#### Recorded data:
------------------------------
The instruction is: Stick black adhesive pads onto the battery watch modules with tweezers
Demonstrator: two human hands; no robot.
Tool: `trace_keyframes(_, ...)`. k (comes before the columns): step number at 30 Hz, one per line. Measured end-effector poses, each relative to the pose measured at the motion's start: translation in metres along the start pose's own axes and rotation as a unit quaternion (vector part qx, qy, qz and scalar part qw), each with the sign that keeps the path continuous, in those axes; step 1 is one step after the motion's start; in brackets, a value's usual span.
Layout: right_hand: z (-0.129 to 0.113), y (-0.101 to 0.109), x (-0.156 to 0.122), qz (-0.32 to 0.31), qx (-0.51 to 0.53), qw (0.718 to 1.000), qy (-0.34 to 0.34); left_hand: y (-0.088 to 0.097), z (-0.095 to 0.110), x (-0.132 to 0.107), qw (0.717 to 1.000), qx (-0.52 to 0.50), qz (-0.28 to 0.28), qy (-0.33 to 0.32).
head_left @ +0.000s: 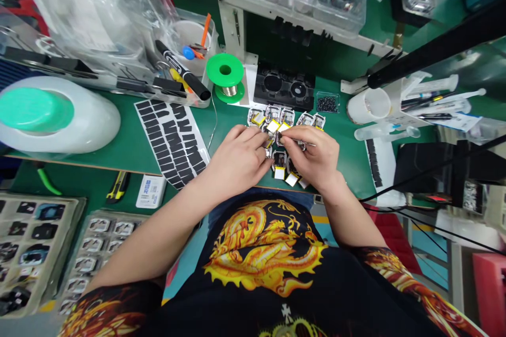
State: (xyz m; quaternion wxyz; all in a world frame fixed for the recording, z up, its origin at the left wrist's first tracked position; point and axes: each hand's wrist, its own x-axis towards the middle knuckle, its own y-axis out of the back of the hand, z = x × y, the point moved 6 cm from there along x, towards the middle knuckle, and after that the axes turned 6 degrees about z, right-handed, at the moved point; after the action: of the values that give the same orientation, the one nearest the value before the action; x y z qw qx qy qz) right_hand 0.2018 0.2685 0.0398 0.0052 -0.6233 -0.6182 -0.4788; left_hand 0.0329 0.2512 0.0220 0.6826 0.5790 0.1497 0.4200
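Several small silver watch-like housings [279,157] with white, yellow-edged battery packs [279,172] lie grouped on the green bench in front of me. My left hand [241,159] is closed, palm down, at the left side of this group, its fingertips on one small housing [269,140] with a yellow-edged part. From the right comes my right hand [314,154], thumb and forefinger pinched on a thin dark tool [281,138] whose tip is over the same spot. The fingers hide most of the contact, and the tool's exact kind is unclear.
A green solder spool [225,69], a black tray [284,87] and a small box of screws [328,102] stand behind. Left are a sheet of black strips [168,139] and a white bottle [90,121]; right, a white cup [368,106] and syringes [435,84]. Housing trays [106,216] sit lower left.
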Motion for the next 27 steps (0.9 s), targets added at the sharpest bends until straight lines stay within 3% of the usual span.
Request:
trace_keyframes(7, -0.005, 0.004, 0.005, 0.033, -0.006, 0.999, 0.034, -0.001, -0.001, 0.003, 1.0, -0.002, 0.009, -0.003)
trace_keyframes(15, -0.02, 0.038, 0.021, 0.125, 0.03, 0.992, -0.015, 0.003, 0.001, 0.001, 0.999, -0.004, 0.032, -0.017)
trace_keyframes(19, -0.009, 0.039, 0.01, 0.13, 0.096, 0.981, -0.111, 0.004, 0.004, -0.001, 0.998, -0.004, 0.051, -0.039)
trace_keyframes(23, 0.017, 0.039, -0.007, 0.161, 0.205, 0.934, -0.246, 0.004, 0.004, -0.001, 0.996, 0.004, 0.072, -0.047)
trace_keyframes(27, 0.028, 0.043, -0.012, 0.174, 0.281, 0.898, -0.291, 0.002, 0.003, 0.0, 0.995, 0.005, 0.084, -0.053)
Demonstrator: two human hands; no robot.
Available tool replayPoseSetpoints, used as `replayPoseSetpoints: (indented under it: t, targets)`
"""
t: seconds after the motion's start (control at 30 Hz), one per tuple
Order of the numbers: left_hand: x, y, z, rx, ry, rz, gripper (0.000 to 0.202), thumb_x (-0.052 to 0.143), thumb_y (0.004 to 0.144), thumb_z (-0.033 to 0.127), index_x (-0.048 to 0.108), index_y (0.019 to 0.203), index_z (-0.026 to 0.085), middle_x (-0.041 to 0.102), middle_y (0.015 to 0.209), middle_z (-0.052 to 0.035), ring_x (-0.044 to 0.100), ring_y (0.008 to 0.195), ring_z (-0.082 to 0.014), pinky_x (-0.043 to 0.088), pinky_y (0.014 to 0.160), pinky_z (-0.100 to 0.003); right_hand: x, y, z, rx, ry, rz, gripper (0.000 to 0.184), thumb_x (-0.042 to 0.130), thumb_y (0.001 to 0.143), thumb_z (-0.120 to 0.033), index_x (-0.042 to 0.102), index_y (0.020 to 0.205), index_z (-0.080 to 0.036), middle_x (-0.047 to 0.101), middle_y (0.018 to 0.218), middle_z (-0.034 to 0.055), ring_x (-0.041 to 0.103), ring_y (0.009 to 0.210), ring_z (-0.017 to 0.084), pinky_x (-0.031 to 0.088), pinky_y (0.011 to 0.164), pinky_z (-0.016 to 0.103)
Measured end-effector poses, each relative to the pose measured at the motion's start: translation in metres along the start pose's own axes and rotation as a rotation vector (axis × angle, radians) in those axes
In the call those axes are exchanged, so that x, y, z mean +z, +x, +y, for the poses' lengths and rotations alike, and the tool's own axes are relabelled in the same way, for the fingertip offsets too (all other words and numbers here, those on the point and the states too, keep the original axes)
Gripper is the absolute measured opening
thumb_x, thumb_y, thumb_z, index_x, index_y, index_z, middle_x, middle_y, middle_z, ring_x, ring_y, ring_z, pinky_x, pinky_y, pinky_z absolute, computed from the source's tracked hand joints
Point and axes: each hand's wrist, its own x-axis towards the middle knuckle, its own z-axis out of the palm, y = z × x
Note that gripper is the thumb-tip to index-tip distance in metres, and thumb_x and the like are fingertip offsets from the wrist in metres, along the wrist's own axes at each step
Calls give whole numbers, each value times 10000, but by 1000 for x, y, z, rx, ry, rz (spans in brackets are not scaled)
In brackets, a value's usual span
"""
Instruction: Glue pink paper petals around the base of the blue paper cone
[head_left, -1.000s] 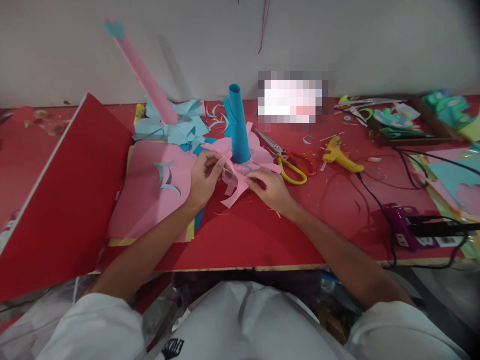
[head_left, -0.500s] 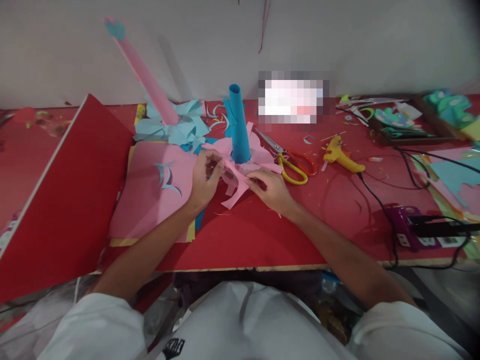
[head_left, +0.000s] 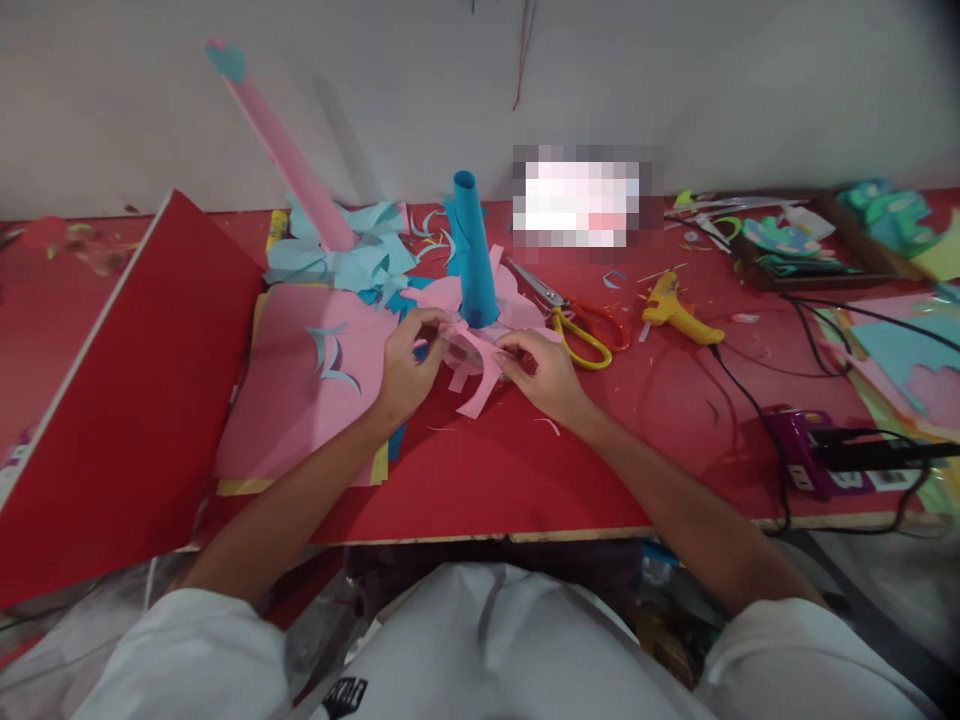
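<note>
Between my two hands is a curved pink paper strip (head_left: pixel 486 378), its free end hanging toward the table's front. My left hand (head_left: pixel 411 362) pinches it at the upper left, thumb and forefinger together. On the other side my right hand (head_left: pixel 541 372) has its fingertips closed on the strip's right edge. Just behind stands an upright rolled blue paper tube (head_left: pixel 478 260), surrounded at its foot by pink paper pieces (head_left: pixel 517 306). Scissors (head_left: pixel 577 325) with yellow and orange handles lie right of the tube, blades partly apart.
Left are stacked pink sheets (head_left: pixel 292 400), a leaning red board (head_left: pixel 142 420) and a pink paper tube (head_left: pixel 292 160) on light-blue paper. Rightward lie a yellow glue gun (head_left: pixel 681 312) with its cord, a purple box (head_left: pixel 806 455) and a dark tray (head_left: pixel 877 255) of cut-outs.
The pink strip's hanging end has swung slightly to the right, and its curve looks a little steeper. Both hands keep their pinch, nearly in place. The whole view has shifted slightly.
</note>
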Motion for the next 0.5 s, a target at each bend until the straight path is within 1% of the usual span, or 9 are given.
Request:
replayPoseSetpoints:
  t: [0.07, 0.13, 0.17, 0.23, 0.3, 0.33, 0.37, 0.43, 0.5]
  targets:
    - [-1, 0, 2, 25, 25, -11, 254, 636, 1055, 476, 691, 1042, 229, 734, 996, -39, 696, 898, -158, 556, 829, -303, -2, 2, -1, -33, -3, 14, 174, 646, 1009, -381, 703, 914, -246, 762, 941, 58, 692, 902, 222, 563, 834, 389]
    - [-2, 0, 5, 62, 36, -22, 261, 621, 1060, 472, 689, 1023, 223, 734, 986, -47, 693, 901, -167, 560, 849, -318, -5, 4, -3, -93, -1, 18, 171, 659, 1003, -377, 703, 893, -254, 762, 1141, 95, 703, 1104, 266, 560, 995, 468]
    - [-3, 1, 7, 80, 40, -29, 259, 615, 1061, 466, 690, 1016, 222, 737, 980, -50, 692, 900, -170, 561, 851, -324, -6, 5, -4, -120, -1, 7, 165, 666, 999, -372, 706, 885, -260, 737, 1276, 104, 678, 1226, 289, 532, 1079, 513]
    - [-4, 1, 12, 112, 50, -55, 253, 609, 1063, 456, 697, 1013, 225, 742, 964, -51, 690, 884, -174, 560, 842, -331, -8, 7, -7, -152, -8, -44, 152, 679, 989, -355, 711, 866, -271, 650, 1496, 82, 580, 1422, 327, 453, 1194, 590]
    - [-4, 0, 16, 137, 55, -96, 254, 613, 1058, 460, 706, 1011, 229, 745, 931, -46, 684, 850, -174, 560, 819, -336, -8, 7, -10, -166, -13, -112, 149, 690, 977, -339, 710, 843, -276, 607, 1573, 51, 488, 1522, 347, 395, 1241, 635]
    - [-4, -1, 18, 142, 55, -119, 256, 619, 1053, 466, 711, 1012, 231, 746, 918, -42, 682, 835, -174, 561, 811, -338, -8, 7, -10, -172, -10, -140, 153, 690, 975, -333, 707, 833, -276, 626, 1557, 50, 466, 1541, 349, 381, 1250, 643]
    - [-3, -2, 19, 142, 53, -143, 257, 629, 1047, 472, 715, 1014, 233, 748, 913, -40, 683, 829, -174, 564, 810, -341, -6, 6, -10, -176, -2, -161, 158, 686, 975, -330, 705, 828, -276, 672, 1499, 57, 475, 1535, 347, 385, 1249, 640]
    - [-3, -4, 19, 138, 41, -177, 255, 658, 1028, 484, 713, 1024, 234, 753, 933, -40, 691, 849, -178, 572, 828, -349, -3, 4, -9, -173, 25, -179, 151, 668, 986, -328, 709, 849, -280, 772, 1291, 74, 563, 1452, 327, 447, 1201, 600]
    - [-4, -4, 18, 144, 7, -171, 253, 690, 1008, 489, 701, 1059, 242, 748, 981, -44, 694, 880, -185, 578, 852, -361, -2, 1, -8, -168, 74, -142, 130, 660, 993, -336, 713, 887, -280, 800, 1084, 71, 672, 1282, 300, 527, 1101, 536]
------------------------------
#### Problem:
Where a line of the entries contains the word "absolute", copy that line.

#### Task answer:
Gripper is the absolute measured opening
thumb_x, thumb_y, thumb_z, index_x, index_y, index_z, middle_x, middle_y, middle_z, ring_x, ring_y, ring_z, pinky_x, pinky_y, pinky_z absolute, computed from the source's tracked hand joints

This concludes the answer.